:: WHAT TO WORK ON ::
Copy exactly the stretch of data below from the line with "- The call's" through the line with "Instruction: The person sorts", including both of those lines.

:: DATA TO EXAMINE ::
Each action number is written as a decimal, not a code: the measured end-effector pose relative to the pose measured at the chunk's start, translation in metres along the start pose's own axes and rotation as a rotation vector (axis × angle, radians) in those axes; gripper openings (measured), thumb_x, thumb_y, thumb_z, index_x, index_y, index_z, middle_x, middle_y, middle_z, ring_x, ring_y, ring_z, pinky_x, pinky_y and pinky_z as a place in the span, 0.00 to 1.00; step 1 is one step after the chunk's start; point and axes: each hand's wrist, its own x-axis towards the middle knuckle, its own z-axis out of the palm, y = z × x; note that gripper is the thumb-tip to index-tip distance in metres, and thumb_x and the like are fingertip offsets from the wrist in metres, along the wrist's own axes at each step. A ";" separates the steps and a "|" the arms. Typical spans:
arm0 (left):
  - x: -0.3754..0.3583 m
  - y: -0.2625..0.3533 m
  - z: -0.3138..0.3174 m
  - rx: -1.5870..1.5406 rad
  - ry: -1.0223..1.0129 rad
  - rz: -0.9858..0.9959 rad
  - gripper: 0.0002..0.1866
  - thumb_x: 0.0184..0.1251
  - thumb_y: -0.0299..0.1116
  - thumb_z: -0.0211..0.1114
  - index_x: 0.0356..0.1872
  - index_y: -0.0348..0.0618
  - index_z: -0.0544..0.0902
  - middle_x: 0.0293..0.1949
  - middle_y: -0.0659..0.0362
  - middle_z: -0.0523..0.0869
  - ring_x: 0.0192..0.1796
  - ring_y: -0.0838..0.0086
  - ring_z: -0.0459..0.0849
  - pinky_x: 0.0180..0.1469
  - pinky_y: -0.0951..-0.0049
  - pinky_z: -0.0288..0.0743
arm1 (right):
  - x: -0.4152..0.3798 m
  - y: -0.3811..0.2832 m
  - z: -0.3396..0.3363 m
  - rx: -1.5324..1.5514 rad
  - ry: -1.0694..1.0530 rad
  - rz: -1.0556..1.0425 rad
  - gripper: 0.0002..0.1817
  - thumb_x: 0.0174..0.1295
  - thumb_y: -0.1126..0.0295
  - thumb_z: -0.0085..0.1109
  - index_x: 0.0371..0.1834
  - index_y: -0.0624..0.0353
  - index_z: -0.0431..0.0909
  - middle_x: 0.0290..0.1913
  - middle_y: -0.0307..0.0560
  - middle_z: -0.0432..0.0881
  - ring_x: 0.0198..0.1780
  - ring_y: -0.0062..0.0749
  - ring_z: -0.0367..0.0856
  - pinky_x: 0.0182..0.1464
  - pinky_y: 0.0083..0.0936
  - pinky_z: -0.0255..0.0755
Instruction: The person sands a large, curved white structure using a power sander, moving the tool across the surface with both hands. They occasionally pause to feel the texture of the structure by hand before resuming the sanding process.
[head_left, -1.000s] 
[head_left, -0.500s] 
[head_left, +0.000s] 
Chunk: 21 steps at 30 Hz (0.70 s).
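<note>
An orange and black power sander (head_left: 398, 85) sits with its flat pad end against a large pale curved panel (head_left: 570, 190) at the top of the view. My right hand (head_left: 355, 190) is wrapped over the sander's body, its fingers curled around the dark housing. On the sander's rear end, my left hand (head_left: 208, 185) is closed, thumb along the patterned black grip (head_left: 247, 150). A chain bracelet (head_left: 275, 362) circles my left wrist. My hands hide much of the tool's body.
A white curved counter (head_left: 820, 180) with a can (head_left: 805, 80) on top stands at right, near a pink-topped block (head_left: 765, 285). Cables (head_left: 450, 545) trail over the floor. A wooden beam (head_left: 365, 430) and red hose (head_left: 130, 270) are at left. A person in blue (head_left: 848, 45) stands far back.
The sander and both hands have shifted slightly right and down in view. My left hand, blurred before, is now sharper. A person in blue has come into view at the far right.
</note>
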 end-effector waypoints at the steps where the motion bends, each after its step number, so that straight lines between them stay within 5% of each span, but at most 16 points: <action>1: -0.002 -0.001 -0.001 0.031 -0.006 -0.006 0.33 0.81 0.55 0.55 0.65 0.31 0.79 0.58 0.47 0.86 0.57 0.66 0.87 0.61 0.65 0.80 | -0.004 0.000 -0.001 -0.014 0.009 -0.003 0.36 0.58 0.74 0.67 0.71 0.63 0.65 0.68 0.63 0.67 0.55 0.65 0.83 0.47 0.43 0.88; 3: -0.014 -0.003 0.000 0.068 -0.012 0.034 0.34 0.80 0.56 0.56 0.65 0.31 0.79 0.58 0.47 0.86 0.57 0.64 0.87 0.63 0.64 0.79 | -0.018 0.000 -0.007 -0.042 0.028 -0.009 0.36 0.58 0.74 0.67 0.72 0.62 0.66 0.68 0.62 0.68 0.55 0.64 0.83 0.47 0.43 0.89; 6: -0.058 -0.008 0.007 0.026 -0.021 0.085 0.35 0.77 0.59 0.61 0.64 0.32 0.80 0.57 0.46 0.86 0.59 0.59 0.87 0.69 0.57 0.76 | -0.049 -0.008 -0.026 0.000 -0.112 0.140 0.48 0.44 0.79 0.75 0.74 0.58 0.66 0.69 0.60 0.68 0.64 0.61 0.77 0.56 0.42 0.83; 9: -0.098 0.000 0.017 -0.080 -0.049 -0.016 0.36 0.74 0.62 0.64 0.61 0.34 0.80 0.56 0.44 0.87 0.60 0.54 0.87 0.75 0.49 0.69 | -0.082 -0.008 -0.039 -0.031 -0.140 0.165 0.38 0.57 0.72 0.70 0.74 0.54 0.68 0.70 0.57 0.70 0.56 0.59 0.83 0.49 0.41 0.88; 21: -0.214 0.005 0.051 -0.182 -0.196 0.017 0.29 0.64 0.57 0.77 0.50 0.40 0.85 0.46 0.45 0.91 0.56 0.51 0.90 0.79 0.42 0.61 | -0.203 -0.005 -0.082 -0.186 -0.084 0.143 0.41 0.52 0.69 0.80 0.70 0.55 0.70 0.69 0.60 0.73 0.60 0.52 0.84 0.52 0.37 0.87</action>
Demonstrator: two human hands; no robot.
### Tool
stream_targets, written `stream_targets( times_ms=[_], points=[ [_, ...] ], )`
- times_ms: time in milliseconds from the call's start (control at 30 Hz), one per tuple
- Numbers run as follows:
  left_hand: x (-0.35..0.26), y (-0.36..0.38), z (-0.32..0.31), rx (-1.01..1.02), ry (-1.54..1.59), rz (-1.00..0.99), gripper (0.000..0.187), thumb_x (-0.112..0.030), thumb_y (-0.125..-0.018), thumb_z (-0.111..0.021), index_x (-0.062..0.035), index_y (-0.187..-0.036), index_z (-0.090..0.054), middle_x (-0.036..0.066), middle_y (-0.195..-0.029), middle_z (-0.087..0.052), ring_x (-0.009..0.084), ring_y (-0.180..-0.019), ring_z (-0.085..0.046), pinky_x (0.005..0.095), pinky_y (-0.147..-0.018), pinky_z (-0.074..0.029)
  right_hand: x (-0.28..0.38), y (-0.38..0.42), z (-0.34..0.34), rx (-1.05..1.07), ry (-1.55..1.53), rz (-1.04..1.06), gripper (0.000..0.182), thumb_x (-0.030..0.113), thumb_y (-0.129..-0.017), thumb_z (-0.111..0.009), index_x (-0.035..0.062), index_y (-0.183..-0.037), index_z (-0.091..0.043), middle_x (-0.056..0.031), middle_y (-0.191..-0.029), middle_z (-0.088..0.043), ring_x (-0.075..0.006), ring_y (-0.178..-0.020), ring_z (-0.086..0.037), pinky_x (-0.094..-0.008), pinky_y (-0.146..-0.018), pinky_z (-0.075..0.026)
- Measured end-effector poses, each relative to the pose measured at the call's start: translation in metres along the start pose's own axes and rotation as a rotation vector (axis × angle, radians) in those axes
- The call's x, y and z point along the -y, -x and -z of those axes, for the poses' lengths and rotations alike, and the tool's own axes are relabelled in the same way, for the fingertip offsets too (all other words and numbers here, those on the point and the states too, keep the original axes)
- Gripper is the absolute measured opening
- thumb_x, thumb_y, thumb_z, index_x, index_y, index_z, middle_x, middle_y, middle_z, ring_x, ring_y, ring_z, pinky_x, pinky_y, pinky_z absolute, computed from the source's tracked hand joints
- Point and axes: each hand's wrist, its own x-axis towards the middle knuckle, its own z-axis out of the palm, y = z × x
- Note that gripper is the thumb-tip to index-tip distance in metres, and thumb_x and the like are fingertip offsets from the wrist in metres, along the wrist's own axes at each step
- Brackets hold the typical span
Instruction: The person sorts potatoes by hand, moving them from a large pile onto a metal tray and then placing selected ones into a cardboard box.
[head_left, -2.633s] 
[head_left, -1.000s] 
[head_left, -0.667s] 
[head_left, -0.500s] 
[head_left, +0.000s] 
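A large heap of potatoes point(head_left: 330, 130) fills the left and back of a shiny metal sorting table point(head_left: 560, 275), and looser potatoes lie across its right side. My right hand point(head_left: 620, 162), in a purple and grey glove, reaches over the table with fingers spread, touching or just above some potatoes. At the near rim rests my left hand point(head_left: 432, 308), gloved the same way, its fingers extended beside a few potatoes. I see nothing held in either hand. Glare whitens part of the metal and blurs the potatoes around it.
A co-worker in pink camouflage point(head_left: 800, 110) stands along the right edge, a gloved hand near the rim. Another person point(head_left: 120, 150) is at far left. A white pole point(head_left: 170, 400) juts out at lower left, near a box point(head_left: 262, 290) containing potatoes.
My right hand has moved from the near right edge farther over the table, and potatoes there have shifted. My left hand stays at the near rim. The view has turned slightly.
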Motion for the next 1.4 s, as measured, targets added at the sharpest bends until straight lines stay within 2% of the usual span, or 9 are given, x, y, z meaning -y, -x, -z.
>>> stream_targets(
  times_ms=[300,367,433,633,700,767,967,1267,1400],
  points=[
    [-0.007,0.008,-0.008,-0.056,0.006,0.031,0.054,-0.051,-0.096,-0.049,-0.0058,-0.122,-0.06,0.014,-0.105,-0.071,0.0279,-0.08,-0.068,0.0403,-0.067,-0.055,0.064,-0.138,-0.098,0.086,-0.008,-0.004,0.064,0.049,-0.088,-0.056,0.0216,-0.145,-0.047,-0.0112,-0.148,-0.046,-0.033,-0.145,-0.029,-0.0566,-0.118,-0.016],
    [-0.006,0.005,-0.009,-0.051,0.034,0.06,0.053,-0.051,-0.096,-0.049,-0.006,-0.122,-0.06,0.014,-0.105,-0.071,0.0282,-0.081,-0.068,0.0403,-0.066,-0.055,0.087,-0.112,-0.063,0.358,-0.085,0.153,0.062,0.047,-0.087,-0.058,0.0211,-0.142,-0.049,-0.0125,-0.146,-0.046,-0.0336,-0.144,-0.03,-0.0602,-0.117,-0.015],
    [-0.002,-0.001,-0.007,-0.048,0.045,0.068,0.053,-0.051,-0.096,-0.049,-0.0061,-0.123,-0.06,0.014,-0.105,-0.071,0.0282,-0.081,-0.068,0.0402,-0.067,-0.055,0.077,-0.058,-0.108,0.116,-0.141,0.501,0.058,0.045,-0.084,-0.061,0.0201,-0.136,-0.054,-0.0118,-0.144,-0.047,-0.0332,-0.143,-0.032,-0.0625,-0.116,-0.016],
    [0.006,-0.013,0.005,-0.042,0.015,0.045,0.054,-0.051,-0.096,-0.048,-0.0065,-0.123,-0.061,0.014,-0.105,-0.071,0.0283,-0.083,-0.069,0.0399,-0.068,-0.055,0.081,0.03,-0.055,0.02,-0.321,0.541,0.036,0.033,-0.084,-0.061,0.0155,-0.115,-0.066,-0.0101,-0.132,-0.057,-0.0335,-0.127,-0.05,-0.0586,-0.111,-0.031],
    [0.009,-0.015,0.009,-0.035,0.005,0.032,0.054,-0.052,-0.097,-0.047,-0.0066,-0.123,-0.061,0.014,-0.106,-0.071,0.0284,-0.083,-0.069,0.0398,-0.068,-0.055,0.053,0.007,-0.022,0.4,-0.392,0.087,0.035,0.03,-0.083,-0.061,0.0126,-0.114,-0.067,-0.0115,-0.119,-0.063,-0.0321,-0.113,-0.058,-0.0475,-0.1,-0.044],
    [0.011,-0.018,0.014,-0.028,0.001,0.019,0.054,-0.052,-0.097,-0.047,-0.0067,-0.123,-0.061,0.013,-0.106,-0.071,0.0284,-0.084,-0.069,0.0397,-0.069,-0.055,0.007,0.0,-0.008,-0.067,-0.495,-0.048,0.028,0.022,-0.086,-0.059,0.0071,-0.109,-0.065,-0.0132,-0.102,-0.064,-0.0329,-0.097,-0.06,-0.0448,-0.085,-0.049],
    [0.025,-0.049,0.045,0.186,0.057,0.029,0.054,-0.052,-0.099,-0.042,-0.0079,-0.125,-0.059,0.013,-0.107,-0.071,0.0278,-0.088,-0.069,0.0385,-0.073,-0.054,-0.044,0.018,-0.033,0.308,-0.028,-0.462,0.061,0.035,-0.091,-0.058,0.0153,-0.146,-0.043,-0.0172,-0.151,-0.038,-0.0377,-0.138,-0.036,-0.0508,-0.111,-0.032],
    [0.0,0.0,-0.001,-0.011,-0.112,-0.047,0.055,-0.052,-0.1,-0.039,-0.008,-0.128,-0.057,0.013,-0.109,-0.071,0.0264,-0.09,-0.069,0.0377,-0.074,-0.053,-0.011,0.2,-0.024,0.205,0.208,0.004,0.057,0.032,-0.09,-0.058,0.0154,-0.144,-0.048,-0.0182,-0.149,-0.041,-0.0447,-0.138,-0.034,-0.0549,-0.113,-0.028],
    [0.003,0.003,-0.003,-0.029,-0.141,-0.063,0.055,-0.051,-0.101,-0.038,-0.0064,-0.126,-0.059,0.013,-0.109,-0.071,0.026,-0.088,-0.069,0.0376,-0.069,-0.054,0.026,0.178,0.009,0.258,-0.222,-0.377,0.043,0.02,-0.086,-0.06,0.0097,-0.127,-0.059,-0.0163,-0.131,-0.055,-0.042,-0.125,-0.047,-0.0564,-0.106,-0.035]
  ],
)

:: SOLUTION ::
- The call's x, y and z point along the -y, -x and -z of those axes, for the poses' lengths and rotations alike, and the tool's own axes are relabelled in the same way, for the fingertip offsets too (all other words and numbers here, those on the point and the states too, keep the original axes)
- Gripper is the absolute measured opening
- thumb_x, thumb_y, thumb_z, index_x, index_y, index_z, middle_x, middle_y, middle_z, ring_x, ring_y, ring_z, pinky_x, pinky_y, pinky_z absolute, computed from the source's tracked hand joints
- Point and axes: each hand's wrist, its own x-axis towards the middle knuckle, its own z-axis out of the palm, y = z × x
- Note that gripper is the thumb-tip to index-tip distance in metres, and thumb_x and the like are fingertip offsets from the wrist in metres, along the wrist's own axes at each step
- Brackets hold the typical span
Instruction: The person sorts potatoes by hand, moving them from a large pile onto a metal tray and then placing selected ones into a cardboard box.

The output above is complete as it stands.